— Task goal —
Search the data for the word "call" and copy every line where it occurs.

— Given material —
-*-

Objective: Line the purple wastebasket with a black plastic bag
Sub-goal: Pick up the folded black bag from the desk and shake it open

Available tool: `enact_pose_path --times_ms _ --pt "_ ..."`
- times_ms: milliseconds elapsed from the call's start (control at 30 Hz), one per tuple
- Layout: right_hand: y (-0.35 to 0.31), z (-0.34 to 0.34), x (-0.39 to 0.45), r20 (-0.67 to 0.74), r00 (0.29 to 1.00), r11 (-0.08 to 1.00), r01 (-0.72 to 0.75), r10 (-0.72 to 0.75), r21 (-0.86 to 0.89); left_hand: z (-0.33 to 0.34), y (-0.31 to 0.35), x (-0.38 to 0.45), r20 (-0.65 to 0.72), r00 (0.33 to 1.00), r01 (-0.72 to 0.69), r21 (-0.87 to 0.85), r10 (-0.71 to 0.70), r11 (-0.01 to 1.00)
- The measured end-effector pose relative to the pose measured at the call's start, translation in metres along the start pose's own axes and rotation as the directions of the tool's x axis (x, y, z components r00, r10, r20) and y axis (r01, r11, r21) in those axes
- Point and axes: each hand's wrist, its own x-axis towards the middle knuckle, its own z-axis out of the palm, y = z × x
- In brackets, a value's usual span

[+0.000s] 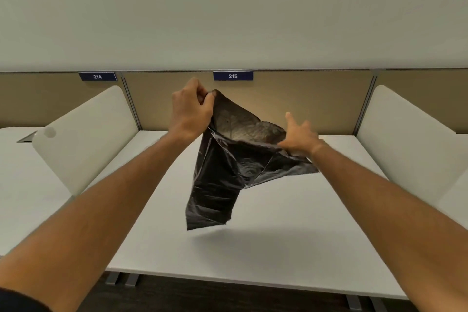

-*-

— Answer area —
- times_ms: milliseconds elapsed from the call's start (control at 30 Hz), one per tuple
- The measured end-effector pose relative to the pose measured at the call's start, translation in metres along the start pose's own axes and rotation as the directions of the tool's x axis (x, y, z components r00, r10, r20) and y axis (r01, r11, r21) in those axes

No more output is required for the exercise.